People want more options

So far, even with the iOS 15 developer and public betas available, it seems that the only options for changing default apps continues to be email and web browser. With a whole plethora of great email apps and web browsers to choose from, this is fantastic.

I personally hate using the default Mail app, and much prefer using Spark for my email needs on my iPhone 12 Pro, iPad Pro, and Macs because of the feature set. However, I continue to use Safari as my default browser, but there are plenty of fantastic alternatives, such as Google Chrome, Firefox, Brave, and more (I have these as backup browsers when something doesn’t work in Safari).

But the point is that people like having options. If the default Mail app and Safari work perfectly for you, then that’s great. However, these don’t work out all the time for everyone, for whatever reason, and we all have our own preferences. Giving us the option to use our favorite email client and web browser is definitely a step in the right direction, but what about for everything else?

For example, there are many amazing third-party camera replacement apps on the App Store, such as Halide, Camera+ 2, ProCamera, Manual, and more. These apps have so many more advanced and powerful features than the native Camera app that is built-in to the iPhone, which you can even access from the Lock Screen and Control Center. The only reason I primarily use Apple’s Camera app is that it’s the fastest option, but I dislike how barebones it is compared to other apps out there. I personally would prefer to use something like Halide when I need to take photos, but since Apple doesn’t let us change the default camera app, I often forget to use it. I would love to switch to a different default camera app from the Lock screen or Control Center (or perhaps one for each).
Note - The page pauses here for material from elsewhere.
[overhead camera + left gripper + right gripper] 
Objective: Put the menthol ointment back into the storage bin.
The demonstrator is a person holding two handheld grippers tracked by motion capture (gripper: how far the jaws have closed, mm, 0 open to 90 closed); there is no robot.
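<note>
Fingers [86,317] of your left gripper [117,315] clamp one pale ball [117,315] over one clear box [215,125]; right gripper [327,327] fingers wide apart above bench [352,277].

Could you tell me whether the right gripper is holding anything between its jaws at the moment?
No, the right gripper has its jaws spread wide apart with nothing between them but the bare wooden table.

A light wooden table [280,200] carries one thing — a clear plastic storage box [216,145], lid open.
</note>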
Other areas that would benefit from the option to change the default app would be calendars, reminders or to-dos, navigation, photos, notes, and more. I never use the native Calendar app — I would much prefer to always launch Fantastical when I need to do anything with my calendars. I’d also much prefer to use something like Google Maps or Waze rather than Apple Maps when pulling up directions.

The point is, we like to have options and not always be constrained to what Apple offers by default. It would make it a lot easier when it comes to quickly tapping for the camera or on actionable text, like addresses. Apple needs to step it up and give us more choice on what we want as default apps.
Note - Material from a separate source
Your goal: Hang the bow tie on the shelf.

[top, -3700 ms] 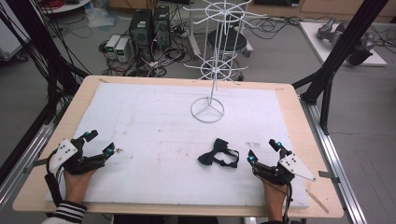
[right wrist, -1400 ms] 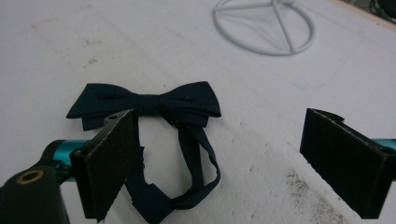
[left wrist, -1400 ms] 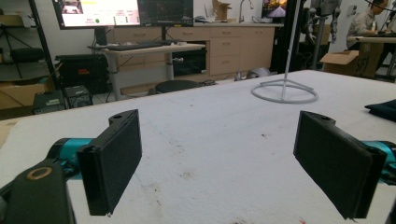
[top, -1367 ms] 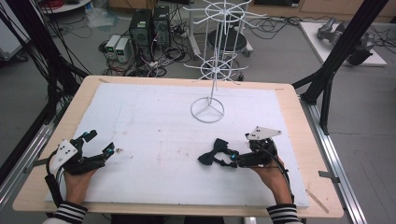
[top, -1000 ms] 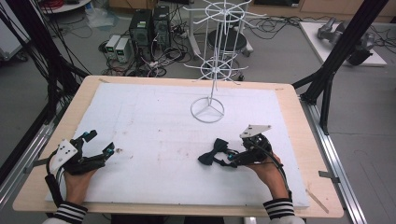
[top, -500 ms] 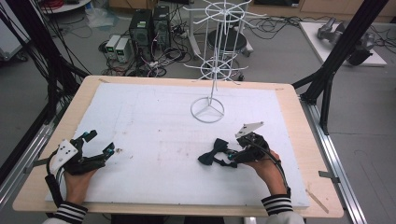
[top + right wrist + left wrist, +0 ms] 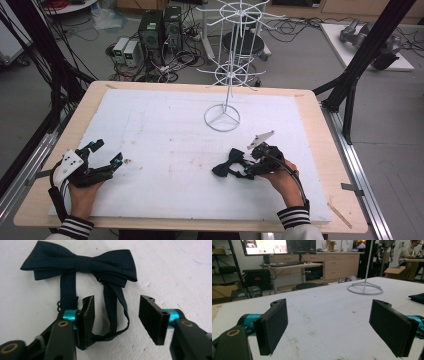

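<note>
1. A white wire display stand (image 7: 223, 117) rises at the far middle of the worktop (image 7: 310, 100).
2. Black computer boxes (image 7: 159, 30) sit on the floor beyond, among cables.

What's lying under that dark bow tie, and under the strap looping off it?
Under the bow tie lies only the white table cover. Its strap loops between the right hand-held gripper's open jaws, which have just been closing. The strap's lower end is hidden behind one jaw.

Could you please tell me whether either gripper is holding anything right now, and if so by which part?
Nothing is gripped yet. The right gripper has just been closing around the strap loop of the dark navy fabric bow tie, pads not pressing. The left gripper is open.
</note>
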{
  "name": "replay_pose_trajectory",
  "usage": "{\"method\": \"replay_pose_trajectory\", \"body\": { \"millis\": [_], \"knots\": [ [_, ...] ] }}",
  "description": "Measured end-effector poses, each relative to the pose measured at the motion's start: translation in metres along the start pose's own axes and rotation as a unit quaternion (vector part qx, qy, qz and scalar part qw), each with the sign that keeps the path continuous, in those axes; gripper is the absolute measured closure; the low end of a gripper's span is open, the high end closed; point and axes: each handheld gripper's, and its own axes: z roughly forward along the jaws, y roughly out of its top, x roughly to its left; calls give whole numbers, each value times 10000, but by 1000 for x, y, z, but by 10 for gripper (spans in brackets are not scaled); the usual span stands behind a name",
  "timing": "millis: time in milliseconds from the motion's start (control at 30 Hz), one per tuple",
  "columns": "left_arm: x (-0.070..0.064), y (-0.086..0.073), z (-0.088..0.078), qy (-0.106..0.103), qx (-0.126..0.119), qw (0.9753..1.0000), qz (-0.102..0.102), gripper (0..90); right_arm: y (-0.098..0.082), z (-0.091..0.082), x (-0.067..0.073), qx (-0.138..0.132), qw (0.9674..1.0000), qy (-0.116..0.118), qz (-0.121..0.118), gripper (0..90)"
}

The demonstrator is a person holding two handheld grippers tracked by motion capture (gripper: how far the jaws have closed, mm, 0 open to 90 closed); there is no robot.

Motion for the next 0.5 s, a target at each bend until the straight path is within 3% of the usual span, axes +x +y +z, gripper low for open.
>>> {"method": "replay_pose_trajectory", "body": {
  "millis": [500],
  "knots": [
    [0,0,0,-3,-2,10000,0,157,4,7,3,383,9987,-172,-290,561]
  ]
}}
Apple is taking its sweet time

In iOS 14.5, we were expecting to set a default music app, at least with Siri, but that turned out to be false. Instead, we just got the option to set a preferred music service for Siri, which isn’t quite the same as an actual default app. Instead, this preferred music service option just helps Siri recognize your listening habits for better recommendations over time, as well as making sure that it opens up the audio source with your chosen app. However, it doesn’t guarantee that it will always open in that app.

I mean, this was a step in the right direction — a baby step, but a step nonetheless. However, it’s honestly disappointing that we still don’t have a proper way to set an actual default music app, especially if someone prefers to use Spotify over Apple Music, for example.
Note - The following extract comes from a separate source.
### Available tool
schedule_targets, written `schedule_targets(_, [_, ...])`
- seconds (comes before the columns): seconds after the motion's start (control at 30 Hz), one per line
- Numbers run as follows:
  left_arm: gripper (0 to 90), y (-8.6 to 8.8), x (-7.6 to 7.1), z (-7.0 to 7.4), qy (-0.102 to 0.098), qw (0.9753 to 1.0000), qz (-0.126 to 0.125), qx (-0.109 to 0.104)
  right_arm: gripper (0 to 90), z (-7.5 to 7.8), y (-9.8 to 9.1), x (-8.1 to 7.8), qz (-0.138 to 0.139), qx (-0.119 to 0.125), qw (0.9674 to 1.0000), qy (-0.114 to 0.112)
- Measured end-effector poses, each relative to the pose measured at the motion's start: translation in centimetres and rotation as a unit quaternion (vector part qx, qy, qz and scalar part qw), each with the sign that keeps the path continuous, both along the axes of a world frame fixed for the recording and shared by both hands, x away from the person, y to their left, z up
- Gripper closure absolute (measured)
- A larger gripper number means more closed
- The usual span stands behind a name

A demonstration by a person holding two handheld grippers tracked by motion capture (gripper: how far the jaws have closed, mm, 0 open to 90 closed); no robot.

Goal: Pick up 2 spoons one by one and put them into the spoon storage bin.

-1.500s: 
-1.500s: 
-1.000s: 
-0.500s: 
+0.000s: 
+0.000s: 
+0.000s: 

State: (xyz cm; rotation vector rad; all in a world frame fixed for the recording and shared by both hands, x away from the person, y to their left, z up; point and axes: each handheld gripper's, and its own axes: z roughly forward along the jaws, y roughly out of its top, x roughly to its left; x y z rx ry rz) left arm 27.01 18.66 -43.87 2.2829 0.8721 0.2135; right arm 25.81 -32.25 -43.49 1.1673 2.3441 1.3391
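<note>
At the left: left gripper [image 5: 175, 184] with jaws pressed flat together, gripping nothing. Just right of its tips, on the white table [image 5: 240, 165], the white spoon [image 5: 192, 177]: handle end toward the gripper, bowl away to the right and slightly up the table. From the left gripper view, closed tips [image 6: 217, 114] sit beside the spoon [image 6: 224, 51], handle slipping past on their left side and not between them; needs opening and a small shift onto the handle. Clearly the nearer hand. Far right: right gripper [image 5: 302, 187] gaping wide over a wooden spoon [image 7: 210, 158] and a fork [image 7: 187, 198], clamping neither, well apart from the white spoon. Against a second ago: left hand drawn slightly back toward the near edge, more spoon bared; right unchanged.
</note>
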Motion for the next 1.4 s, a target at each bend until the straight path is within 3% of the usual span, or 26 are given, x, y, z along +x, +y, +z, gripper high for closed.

And again, the launch of iOS 15 is just around the corner, and there’s been no other word about changing more default apps. I honestly think Apple is just taking too long with this, and I wish that there were more default app choices in iOS 15. After all, it seems that iOS 15 is mostly about refining the foundation that iOS 14, so I don’t see why Apple couldn’t have given us the option to set a default music or podcast app (without Siri) or even change our camera.

I hope that some more choices are added in a future release — after all, Siri audio preferences came in an incremental update). I also hope that it comes sooner rather than later, but I won’t hold my breath for that. I mean, it took 14 iterations of iOS before we could change app icons, after all.

Do you want more options for default apps on iOS?